Culture

The Ultimate Modern Money Management App Helps You Save By Electrocuting You 

A new product makes parting with money physically painful.

Flickr/401K

The pair of combat boots in the window are a little out of your price range, but they’re vintage and fall is right around the corner. The kale smoothie with hemp milk and chia seeds costs $12, but you’ll get an entire meals-worth of nutrients in liquid form. These are legitimate justifications for dipping into money you may not have, right? Maybe not. If you can’t seem to slow your gratuitous spending, maybe it’s time to learn the hard way: via electric shocks.

A UK-based software developer Intelligent Environments has introduced a new platform that attempts to curb overspending through a form of positive punishment: by giving the spender an electric shock for every unnecessary purchase. According to Co.Exist, the new project links bank or credit cards to a devices that can deliver an electric shock, such as the Pavlok electroshock wristband. The wristband can also be programmed to give other kinds of annoying reminders if you prefer something less extreme than an electric current passing through your body.

The new concept is designed to help people regain constraint in their spending without making them too worried about finances. In an increasingly digital world that makes it so much easier to spend money without realizing it, this goal of increasing visibility around money has become crucial. Online shopping, Venmo, Apple Pay, and countless other digital platforms for spending are certainly more convenient, but they also diminish our connectedness to the money we have. “Contact lists, smart phones, direct debits, standing orders: money is virtually invisible for people today,” the managing director at Intelligent Environments David Webber comments.

The new program allows you to set a spending threshold 

Vimeo/Intelligent Environments

The program developers are also creating a feature that will link the reminders or electric shocks to specific locations. If, for example, you’ve told yourself that you’re going to start making your own burrito bowls and stop going to Chipotle, there will be a setting that delivers a customized warning every time you step food inside a Chipotle. “Guac is extra” actually begs to be considered in this situation.

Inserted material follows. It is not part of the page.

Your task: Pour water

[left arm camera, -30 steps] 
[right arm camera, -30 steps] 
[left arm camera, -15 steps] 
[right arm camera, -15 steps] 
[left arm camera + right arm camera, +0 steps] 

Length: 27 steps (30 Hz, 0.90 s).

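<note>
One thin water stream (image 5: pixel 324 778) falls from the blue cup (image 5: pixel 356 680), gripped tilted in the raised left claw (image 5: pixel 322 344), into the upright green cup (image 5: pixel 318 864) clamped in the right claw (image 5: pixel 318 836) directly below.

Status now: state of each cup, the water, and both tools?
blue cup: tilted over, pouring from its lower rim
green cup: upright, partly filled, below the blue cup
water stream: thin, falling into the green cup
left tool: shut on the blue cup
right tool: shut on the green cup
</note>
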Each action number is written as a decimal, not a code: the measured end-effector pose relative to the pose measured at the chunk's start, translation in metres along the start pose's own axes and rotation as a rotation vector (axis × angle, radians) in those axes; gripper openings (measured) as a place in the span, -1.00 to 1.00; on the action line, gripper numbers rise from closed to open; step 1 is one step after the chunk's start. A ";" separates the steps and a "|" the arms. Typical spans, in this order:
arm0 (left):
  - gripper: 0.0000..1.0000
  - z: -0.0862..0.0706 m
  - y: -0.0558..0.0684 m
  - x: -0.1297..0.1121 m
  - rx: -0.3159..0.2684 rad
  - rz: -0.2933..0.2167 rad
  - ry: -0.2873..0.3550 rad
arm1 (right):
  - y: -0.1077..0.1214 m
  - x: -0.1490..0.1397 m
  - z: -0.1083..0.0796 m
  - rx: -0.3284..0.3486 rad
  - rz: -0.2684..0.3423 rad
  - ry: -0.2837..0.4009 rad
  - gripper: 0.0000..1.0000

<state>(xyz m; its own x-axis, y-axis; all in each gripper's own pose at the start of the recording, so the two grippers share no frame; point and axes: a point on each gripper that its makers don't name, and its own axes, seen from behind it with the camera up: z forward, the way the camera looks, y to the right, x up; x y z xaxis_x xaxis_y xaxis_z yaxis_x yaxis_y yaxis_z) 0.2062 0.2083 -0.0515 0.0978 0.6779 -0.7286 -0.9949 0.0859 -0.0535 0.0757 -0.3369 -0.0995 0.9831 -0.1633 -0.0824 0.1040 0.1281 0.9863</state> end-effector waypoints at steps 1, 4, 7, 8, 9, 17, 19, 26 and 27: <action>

A Pavlok wristband can be connected to the software

Vimeo/Intelligent Environments

Based on the research that Intelligent Environments has conducted around the new product, millennials are the most interested in the product for themselves while those over 25 would recommend it to a partner or a family member. While millennials may be the most likely to attest to this idea of invisible money due to their digital lifestyles, overspending is an indiscriminate issue that affects all age groups.

Intelligent Environments’ idea is still just a concept since no banks have officially picked it up, but the company is definitely tapping into a need that should be met as technology advances. The ultimate irony is that this new platform employs technology to fix a problem that technology started in the first place, but that’s the kind of overlap you get when a digitizing world shows no sign of slowing down. Instead of relying on your shaky moral compass to tell you “no” when you set your eyes on that $16 mezcal cocktail, an electric shock on your wrist may be able to get the job done.